Educadora indica o que fazer com o dinheiro do FGTS

Pagamento de dívidas com alta taxa de juros deve ser prioridade. Investir no Tesouro Direto também é uma boa opção

Mais dinheiro à vista para trabalhadores que estavam com saldo na conta do Fundo de Garantia do Tempo de Serviço (FGTS) em 31 de dezembro do ano passado. A Caixa Econômica Federal anunciou que seu lucro líquido foi de R$ 12,2 bilhões em 2018 e, conforme determinou a Medida Provisória (MP) 889, ele deve ser dividido integralmente com todos os que têm conta vinculada. O reajuste será de 6,18% sobre os recursos existentes. 
A mesma MP já havia liberado a possibilidade de saques de até R$ 500,00 dos recursos do FGTS, entre setembro deste ano e março de 2020, para contas ativas e inativas, além dos saques anuais, com percentuais variáveis, de acordo com o saldo do trabalhador, a partir do próximo ano.
Diante dessas novidades, é preciso estar atento para fazer bom uso desse dinheiro, de acordo com a terapeuta  e educadora financeira, Aline Soaper. 
Para ela, o pagamento de dívidas em modalidades com alta de juros deve ser priorizado, como as relacionadas ao cartão de crédito e cheque especial. Mas faz um adendo: é preciso tentar renegociá-las. “Muitas vezes, o valor cobrado do inadimplente é exorbitante, por conta das multas por atraso. Com dinheiro na mão, o consumidor tem maior poder de barganha”, opina.
Investimentos
Já para quem não faz parte dos mais de 63 milhões de brasileiros que estão endividados, investir o dinheiro é interessante, mas para aplicações que oferecem uma maior rentabilidade em longo prazo, como o Tesouro Direto. “O brasileiro está acostumado a modalidades mais conservadoras, como a poupança e o CDB, mas com a distribuição de 100% dos lucros obtidos pelo FGTS aos trabalhadores, elas deixam de ser atrativas”, orienta.

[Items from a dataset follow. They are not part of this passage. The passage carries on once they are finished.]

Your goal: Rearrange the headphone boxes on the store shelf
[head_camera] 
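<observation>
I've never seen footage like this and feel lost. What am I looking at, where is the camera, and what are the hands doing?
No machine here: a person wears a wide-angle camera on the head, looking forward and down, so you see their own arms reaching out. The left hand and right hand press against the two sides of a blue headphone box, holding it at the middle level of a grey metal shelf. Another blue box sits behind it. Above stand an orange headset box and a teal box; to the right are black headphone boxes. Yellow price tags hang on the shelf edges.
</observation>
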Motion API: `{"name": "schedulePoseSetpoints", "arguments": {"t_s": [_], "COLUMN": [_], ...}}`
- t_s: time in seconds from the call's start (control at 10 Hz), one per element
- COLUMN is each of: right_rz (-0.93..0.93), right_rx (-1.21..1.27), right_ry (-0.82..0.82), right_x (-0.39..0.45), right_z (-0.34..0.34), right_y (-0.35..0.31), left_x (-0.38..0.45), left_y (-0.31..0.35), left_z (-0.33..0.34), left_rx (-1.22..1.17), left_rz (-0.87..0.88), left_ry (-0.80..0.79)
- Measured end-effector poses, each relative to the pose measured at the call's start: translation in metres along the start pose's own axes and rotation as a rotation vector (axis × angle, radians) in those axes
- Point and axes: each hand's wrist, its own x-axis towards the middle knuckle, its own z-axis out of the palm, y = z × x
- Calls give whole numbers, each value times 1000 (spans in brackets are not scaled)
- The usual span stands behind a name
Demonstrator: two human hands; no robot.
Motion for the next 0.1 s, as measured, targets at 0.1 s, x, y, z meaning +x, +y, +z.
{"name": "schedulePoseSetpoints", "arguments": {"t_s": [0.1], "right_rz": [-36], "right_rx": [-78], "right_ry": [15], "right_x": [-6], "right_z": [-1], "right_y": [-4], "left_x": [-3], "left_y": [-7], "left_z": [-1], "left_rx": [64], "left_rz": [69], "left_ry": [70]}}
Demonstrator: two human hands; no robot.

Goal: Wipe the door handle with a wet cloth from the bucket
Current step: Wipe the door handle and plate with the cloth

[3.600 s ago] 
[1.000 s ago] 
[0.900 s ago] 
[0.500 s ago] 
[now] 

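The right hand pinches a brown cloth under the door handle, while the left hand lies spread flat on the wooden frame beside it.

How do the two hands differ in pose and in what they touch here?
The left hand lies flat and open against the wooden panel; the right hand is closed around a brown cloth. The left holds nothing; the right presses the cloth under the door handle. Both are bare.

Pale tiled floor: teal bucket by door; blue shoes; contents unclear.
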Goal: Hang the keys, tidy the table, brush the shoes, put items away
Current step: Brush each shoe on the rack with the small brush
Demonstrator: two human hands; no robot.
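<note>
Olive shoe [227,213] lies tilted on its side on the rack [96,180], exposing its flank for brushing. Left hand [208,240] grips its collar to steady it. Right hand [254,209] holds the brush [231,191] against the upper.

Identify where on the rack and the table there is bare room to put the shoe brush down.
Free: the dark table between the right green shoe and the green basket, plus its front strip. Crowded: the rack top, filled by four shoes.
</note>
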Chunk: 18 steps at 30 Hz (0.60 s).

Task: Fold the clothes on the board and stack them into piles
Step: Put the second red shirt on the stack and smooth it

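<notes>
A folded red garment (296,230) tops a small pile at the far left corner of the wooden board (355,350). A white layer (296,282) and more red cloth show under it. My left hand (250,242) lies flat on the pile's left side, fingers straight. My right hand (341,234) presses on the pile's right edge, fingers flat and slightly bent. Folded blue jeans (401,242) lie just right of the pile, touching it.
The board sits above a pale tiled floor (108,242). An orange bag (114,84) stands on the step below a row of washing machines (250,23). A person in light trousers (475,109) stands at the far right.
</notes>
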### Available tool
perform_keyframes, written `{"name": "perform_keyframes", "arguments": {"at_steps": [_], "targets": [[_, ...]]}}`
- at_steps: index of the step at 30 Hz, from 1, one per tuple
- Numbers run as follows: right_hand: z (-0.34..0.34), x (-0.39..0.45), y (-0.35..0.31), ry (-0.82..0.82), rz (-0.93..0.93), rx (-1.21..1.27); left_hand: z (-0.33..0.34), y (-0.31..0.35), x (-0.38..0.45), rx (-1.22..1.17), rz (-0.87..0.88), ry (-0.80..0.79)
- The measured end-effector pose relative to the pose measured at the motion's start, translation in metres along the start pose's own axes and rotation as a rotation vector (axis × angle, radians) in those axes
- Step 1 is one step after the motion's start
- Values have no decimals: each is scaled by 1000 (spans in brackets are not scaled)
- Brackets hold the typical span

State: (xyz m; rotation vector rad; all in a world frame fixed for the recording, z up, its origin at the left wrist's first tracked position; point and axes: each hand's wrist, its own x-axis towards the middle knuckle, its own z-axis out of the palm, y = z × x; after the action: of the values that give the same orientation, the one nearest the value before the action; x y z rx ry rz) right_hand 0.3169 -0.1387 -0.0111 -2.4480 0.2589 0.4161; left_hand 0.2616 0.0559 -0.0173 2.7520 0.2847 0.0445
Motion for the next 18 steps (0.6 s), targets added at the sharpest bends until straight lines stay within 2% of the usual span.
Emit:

Zerar uma dívida ou investir em uma modalidade que permite alta rentabilidade seria o “melhor dos mundos”, mas a experiência de Aline leva a crer que, no entanto, os recursos que vierem a ser retirados do fundo servirão mesmo para o consumo, movimentando a economia, como quer o próprio governo. “O brasileiro, infelizmente, não tem o hábito de investir e deve usar esse dinheiro para comprar um produto ou serviço que vinha desejando há algum tempo”, acredita a educadora.
E se essa for a realidade, ela orienta ao menos para que seja um consumo consciente, com valor agregado, como a realização de um curso, uma viagem em família. “O que o trabalhador não deve é sair gastando este dinheiro, sem perceber que pode estar se endividando ainda mais”, finaliza.